EPA, BLM dispute slows progress on Superfund site cleanup near Roseburg
Formosa mine cleanup slowed as toxics continue to threaten watershed.
Bureaucratic snags threaten to slow cleanup of the state's dirtiest abandoned mine, a Superfund site in southern Oregon that leaches 5 million gallons of fish-killing, acid rock drainage into nearby creeks each year.
The Formosa mine, a source of copper and zinc until 1993, is on a mix of private and public land managed by the U.S. Bureau of Land Management about 25 miles south of Roseburg.
The BLM says none of the contamination comes from its land, which includes thousands of feet of mine tunnels. The U.S. Environmental Protection Agency, overseeing the site under the federal Superfund cleanup program, says it's clear that a significant portion does.
The EPA won't go forward with the testing needed to begin cleanup on the BLM's portion of the land without the BLM agreeing to pay for it. But the BLM won't agree to pay, saying doing so could set a precedent and put the agency on the hook for cleanup costs estimated to run up to $50 million.
The impasse looks likely to delay testing on the BLM land and related cleanup work by at least two years, said Larry Tuttle, an activist who helped put Formosa on the Superfund list in 2007 after a 13-year battle to get it cleaned up.
It also means a faulty diversion system -- intended to keep contamination out of the creeks until a full cleanup is completed -- is unlikely to be replaced anytime soon, increasing the environmental mess, Tuttle said.
"We're in a situation where everything is on hold as it relates to BLM land and they can't do a comprehensive cleanup," said Tuttle, who directs the Portland-based Center for Environmental Equity. "There has to be a way for two federal agencies to figure this out."
No one disputes that Formosa, the most polluted of Oregon's 140 abandoned mines, is a quagmire.

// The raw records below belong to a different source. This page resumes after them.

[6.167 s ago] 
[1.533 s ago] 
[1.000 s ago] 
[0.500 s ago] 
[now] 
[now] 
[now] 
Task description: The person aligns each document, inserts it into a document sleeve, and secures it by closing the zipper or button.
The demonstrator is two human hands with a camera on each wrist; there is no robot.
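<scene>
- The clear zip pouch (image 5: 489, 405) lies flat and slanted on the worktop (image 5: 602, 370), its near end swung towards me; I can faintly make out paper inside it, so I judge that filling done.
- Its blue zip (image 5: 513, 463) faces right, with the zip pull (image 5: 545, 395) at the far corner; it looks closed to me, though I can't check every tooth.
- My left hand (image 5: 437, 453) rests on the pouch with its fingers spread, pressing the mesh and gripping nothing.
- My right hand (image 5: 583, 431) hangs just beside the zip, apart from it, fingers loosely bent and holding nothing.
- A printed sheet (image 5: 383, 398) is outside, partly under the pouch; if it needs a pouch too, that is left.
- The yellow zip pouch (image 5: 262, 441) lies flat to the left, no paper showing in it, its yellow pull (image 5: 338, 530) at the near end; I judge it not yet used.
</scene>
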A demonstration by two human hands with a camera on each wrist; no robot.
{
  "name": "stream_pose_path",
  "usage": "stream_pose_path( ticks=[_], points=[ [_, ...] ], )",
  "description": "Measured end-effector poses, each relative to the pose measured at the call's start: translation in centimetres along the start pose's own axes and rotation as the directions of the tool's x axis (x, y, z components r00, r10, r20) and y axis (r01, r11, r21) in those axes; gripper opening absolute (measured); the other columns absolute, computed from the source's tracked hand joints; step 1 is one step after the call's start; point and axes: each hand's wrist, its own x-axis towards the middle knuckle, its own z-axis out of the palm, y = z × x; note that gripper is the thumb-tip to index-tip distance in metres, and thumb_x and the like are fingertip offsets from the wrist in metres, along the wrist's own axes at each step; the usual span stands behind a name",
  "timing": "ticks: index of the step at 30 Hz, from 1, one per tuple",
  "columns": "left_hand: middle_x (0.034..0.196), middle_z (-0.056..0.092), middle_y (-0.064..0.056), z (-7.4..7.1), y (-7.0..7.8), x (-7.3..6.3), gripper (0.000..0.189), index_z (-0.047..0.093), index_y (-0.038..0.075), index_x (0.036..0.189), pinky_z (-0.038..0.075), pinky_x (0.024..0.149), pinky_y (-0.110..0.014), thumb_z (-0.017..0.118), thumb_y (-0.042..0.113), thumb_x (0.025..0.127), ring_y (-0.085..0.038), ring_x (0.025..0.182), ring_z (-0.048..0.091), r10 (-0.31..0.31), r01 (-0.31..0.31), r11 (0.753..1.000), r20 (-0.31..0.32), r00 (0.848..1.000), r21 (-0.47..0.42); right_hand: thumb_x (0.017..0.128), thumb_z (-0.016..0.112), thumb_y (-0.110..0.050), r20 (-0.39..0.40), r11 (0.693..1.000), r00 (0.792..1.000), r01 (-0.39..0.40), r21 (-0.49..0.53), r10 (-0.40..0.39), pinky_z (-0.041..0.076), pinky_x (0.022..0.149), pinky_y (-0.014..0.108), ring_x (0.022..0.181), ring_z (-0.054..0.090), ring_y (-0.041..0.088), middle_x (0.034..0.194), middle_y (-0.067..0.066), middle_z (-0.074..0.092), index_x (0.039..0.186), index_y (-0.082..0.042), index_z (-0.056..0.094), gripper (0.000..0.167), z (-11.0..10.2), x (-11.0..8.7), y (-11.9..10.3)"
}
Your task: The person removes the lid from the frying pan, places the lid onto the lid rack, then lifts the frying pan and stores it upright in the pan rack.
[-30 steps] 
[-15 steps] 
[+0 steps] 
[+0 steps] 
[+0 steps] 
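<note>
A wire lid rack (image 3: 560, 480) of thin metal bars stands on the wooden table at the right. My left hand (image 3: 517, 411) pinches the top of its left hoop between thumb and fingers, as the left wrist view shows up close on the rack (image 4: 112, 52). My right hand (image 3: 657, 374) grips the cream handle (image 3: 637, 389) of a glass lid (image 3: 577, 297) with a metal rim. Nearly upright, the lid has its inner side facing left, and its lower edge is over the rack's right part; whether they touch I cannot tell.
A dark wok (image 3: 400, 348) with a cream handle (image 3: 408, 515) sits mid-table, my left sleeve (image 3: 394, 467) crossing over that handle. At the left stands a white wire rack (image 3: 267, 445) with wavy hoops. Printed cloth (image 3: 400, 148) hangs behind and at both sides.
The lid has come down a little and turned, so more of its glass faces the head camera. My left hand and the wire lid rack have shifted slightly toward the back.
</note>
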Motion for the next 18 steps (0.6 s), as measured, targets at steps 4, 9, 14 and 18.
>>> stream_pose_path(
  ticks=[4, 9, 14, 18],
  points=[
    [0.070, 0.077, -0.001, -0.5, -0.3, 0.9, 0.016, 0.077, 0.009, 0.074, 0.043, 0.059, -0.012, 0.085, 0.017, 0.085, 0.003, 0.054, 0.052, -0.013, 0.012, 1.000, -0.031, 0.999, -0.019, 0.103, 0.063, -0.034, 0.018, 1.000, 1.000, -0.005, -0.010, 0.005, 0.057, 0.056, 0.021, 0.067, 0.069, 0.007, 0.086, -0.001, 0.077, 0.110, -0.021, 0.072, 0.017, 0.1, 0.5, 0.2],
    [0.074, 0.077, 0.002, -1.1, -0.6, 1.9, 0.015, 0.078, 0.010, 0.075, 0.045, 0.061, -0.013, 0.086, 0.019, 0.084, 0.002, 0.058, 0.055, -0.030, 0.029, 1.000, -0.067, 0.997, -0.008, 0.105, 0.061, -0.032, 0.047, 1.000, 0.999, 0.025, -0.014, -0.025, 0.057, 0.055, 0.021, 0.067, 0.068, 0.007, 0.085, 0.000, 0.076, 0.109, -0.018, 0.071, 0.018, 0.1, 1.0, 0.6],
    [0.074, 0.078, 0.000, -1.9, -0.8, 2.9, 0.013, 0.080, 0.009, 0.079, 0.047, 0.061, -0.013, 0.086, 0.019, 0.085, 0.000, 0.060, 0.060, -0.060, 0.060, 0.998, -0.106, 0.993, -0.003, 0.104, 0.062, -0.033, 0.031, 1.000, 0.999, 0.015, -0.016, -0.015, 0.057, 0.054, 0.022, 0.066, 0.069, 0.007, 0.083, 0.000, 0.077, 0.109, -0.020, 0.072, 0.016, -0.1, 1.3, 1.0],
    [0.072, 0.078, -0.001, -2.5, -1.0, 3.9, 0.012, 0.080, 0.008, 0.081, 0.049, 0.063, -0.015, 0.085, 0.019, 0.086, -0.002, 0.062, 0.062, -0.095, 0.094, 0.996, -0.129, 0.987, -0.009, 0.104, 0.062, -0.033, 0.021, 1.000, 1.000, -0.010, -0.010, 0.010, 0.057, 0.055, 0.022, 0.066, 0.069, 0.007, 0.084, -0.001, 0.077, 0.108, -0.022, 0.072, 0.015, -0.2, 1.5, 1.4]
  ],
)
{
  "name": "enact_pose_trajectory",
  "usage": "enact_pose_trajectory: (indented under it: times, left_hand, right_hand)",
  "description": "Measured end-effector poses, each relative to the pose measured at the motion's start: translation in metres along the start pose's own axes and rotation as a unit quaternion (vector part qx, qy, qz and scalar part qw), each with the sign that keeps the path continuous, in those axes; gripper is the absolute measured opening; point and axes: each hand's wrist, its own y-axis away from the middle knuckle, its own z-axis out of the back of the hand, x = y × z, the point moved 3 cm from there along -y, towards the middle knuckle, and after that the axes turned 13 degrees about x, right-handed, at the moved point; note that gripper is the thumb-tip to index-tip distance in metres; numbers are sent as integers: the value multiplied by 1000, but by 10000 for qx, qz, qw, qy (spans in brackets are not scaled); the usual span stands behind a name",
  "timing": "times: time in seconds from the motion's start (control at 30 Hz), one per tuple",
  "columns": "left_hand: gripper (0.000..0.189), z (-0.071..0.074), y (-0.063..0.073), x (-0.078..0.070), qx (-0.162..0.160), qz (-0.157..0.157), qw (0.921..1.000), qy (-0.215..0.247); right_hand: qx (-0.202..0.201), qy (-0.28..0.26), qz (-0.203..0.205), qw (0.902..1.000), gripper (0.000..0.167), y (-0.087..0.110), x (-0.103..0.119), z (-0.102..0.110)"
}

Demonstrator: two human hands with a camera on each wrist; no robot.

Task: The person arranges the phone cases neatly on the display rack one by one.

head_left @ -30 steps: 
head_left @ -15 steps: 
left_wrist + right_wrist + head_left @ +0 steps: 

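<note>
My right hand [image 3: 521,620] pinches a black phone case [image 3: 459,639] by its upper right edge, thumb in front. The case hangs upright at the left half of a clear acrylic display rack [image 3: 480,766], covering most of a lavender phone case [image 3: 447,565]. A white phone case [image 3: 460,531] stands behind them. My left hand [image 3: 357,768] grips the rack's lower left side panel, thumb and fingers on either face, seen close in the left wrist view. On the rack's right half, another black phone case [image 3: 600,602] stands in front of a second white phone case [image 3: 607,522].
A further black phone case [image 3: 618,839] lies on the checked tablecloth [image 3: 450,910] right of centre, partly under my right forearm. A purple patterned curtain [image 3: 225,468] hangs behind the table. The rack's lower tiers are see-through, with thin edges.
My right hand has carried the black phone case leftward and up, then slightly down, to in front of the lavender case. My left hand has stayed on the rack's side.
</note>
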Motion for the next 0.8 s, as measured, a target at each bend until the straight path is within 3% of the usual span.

Human health doesn't appear to be threatened, but 18 miles of Middle Creek and its South Fork, once full of steelhead trout and coho salmon, have been sterilized by mine pollution.
About 17,000 feet of tunnels filled with metal-laden tailings seep acidic groundwater -- on average, enough acid mine drainage water pours out in a single day to fill two tanker trucks.
The Japanese owners, who operated the mine until 1993 under state-approved permits, long ago filed for bankruptcy, meaning the cleanup could land entirely in taxpayers' laps.
Robert Hall, a spokesman for the BLM's Roseburg district, said the agency didn't have the power to affect what happened at the mine or influence attempts to divert waste after it closed. "We feel like we're an injured party, too," Hall said.
The agencies are trying to negotiate an agreement on work at the site. "Until we have that in place, we feel it's a dangerous precedent" to agree to reimburse the EPA's costs, Hall said.
Denise Baker-Kircher, the EPA's project manager for Formosa, said her agency's relations with BLM staff members who work with the mine are "rock solid." Testing on non-BLM lands is progressing, and the agency is drawing on reams of past work to help identify the extent of contamination.
The EPA's request for reimbursement doesn't mean it thinks the BLM is responsible for the cleanup, Baker-Kircher said. But she said federal rules won't allow testing on the BLM's portion of the land or replacement of the faulty diversion system unless the BLM agrees to pay its share. The total costs are about $2.5 million, and Baker-Kircher figures the BLM is responsible for about half.
"We won't be able to do all the sampling we need to do without BLM's support," she said. "We're asking BLM to do work on this site in their role as a federal land manager."
In a letter to the BLM last month, Lori Cohen, the acting director of environmental cleanup for the EPA's Northwest region, noted that the BLM has twice "declined to take action" when the diversion system broke in 2008 and 2009.
The full cleanup likely will include digging out tunnels and storing and capping contaminated material on the mine's backcountry site, Tuttle said. It's likely to require perpetual water treatment, he said, both an active plant and settling ponds. "It's a massive job," Tuttle said.
The EPA is pursuing the Japanese company for cleanup costs, Baker-Kircher said. The state is responsible for 10 percent of the costs under federal law, Oregon officials said.
Tuttle thinks that federal rules would allow the EPA to do the work and bill the BLM. If the impasse isn't resolved, he said he's prepared to file a suit under Superfund law that would seek to have the BLM and Oregon declared responsible for the cleanup.
The BLM has a long history of delays at the site, Tuttle said, and the state failed to adequately monitor mine operations or ask for EPA help when it was clear the cleanup was too big for the state alone.
"It just seems to me that so much time and so many resources have been wasted by the interagency infighting," Tuttle said. "That's what I find so frustrating."